• Problem to solve: The required output is the lines below from the line containing "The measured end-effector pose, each" to the line containing "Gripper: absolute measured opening", inclusive, retyped exactly. No other lines belong in it.

+++++

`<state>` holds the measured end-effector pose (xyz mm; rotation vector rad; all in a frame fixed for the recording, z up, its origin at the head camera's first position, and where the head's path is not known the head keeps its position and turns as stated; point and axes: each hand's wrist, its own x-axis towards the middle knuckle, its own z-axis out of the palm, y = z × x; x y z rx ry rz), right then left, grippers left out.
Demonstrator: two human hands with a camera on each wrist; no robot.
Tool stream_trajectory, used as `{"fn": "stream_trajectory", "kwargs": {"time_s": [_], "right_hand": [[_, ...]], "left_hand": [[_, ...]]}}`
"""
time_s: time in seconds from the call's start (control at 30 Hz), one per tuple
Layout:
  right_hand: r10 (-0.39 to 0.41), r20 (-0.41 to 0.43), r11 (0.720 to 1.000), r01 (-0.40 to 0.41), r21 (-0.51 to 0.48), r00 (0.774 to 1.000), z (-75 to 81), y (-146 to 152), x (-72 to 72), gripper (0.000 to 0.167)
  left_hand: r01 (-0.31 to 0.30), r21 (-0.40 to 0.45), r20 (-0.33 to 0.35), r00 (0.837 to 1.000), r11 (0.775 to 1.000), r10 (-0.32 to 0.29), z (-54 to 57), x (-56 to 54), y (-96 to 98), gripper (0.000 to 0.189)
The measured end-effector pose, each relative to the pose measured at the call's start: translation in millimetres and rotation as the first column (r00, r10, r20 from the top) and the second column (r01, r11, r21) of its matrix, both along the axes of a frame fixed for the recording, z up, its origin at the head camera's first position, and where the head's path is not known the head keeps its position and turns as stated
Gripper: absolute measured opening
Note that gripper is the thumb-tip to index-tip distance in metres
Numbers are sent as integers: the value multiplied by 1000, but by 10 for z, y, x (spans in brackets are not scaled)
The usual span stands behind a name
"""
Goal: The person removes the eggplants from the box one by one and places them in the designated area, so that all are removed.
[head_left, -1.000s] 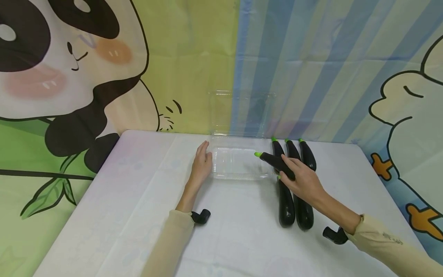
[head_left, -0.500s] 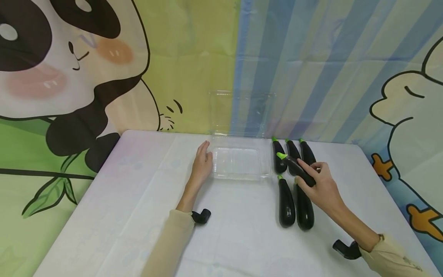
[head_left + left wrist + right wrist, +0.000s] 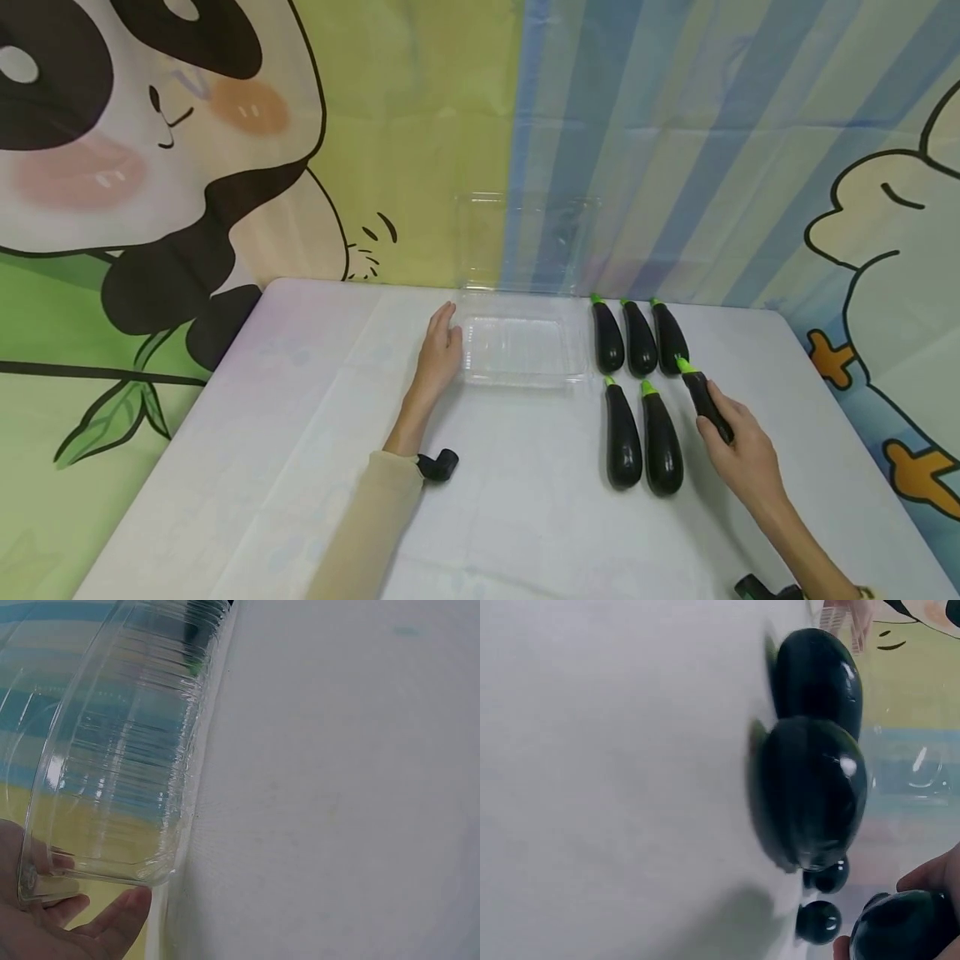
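My left hand (image 3: 438, 350) lies against the left side of a clear plastic clamshell container (image 3: 525, 382), its fingers fairly straight. In the left wrist view, fingertips (image 3: 137, 898) touch the corner of the container (image 3: 112, 772). The container's lid (image 3: 525, 250) stands raised at the back. My right hand (image 3: 742, 446) grips a dark purple eggplant (image 3: 705, 404) by its thick end, green tip pointing away. This eggplant is held above the table, to the right of two front eggplants (image 3: 663, 442) and just nearer than the right one of three back eggplants (image 3: 670, 337).
Both rows of eggplants lie to the right of the container on a white-covered table (image 3: 300, 467). Behind the table hangs a printed cloth backdrop (image 3: 420, 125) with a panda and stripes. Black wrist devices (image 3: 438, 465) sit at both wrists.
My right hand has carried the held eggplant rightward and nearer, from over the back row to the right side of the front row. The left hand has stayed at the container.
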<state>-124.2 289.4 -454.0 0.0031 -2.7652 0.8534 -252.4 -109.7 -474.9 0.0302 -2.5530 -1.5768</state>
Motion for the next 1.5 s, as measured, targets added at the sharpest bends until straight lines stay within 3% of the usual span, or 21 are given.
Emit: {"fn": "stream_trajectory", "kwargs": {"time_s": [0.2,0.43,0.8,1.03,1.5], "right_hand": [[36,36,999,-36,8,999,-126,38,114,57],[57,111,997,-63,50,992,-253,45,116,57],[76,258,989,-105,103,963,-210,27,-39,59],[115,329,989,-138,46,937,-160,46,-112,61],[71,375,993,-102,65,924,-173,56,-95,73]], "left_hand": [[6,-7,13,1000,1000,-6,11,3,-12,50],[0,-12,17,1000,1000,0,33,2,-21,50],[9,-12,17,1000,1000,-9,20,15,-40,51],[22,-10,-4,1000,1000,-22,8,-4,-48,50],[21,-18,-9,1000,1000,-22,-7,10,-14,50]]}}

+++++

• Exercise result:
The measured end-effector pose, each relative to the pose measured at the call's start: translation in millimetres and rotation as the first column (r00, r10, r20 from the top) and the second column (r01, r11, r21) of its matrix, both along the axes of a frame fixed for the recording, z up, its origin at the head camera's first position, and where the head's path is not known the head keeps its position and turns as stated
Gripper: absolute measured opening

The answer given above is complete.